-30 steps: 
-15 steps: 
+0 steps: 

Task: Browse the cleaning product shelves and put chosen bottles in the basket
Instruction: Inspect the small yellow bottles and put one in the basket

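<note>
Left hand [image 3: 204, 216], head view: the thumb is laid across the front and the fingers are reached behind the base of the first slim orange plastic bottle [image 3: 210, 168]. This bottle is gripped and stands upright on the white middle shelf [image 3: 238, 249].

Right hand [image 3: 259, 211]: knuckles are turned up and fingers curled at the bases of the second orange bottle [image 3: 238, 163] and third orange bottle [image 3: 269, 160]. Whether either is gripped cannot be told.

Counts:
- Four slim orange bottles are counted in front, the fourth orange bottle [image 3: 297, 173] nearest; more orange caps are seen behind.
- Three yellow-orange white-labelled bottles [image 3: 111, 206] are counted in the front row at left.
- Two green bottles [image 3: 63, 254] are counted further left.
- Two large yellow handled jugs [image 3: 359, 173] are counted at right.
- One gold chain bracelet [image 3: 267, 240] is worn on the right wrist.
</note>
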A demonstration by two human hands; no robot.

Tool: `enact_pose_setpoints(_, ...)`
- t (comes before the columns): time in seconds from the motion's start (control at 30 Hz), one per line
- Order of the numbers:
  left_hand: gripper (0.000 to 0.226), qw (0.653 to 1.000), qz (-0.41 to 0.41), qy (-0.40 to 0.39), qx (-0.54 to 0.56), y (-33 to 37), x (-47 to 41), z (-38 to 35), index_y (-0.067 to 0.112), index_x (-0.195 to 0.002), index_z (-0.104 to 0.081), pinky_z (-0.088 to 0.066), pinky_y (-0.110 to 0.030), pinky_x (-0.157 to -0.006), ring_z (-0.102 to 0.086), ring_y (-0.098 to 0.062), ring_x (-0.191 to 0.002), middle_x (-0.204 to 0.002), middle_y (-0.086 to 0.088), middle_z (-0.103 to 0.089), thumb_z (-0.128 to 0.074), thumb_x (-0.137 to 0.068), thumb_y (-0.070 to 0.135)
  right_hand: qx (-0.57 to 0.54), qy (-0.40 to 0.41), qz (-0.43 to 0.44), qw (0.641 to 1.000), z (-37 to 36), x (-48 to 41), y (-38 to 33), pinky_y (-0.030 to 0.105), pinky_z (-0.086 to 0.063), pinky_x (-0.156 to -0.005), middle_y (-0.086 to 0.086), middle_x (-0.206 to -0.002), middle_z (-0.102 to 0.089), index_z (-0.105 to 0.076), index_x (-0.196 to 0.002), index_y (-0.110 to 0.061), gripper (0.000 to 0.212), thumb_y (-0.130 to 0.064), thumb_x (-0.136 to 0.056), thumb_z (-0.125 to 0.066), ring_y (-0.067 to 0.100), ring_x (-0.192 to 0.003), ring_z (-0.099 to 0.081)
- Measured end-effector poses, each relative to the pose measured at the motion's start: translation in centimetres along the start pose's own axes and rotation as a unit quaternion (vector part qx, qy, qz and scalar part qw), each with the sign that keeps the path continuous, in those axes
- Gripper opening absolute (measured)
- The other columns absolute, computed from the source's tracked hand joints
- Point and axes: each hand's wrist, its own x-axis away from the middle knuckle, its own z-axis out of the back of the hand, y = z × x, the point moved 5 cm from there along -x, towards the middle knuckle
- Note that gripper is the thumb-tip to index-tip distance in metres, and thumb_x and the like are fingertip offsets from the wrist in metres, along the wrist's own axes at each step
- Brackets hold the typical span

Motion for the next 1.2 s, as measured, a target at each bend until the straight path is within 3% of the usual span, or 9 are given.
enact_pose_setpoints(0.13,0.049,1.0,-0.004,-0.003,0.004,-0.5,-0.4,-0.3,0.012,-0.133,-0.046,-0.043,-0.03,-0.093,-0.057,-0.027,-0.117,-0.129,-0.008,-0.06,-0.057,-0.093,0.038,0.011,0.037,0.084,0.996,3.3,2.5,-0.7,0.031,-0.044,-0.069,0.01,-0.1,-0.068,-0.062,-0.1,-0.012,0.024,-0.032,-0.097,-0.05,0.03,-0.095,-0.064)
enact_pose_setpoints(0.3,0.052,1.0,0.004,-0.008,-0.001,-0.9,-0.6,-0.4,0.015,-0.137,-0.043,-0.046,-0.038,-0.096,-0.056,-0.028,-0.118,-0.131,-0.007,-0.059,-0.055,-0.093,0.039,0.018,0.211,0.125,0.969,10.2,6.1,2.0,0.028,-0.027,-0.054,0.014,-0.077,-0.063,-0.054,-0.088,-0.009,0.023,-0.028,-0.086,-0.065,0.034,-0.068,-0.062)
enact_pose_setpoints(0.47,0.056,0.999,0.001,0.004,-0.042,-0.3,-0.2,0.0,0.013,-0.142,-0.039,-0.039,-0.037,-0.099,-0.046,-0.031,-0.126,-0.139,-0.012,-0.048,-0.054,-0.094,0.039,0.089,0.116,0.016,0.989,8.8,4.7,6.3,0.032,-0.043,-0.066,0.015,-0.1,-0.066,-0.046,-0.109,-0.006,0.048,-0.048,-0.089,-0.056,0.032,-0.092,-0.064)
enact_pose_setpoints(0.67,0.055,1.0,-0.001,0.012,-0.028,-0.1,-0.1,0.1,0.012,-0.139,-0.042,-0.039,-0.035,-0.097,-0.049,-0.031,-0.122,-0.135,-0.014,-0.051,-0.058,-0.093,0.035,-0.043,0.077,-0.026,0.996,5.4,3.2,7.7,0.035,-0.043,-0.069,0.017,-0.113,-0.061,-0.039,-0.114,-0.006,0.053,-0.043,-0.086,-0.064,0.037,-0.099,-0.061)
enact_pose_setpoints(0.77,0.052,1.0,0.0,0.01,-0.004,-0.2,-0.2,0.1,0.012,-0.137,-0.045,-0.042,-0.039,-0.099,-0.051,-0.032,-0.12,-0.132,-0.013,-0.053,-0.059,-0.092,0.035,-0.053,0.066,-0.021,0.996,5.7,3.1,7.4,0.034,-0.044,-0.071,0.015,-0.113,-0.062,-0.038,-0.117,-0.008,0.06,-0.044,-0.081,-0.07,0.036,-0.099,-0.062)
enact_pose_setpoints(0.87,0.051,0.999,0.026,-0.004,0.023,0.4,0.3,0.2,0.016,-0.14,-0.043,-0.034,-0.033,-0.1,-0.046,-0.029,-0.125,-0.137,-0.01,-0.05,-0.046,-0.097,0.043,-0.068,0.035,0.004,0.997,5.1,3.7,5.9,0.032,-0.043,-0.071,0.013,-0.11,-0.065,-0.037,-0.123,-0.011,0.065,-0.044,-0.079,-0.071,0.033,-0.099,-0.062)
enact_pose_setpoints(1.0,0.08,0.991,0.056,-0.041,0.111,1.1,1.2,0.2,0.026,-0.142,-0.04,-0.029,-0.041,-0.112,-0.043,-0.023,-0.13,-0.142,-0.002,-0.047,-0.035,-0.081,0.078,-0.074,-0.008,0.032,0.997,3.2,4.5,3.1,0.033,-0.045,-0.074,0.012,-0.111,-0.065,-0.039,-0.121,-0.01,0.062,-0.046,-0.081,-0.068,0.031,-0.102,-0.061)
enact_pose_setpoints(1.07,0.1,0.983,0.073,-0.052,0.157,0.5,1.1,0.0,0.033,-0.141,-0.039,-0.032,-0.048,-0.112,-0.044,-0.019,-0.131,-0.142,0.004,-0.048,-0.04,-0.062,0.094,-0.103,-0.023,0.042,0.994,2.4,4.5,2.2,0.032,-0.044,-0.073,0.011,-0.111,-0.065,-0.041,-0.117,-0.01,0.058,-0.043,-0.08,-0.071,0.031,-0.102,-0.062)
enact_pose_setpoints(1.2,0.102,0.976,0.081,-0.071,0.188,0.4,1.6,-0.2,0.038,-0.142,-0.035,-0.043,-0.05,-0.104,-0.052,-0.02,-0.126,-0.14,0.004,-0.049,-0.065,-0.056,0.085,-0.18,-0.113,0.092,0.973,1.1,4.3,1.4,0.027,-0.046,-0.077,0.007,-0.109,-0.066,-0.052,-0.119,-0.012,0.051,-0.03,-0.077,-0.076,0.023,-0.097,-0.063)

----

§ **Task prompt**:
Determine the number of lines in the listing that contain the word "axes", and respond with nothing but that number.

§ **Result of this task**:
3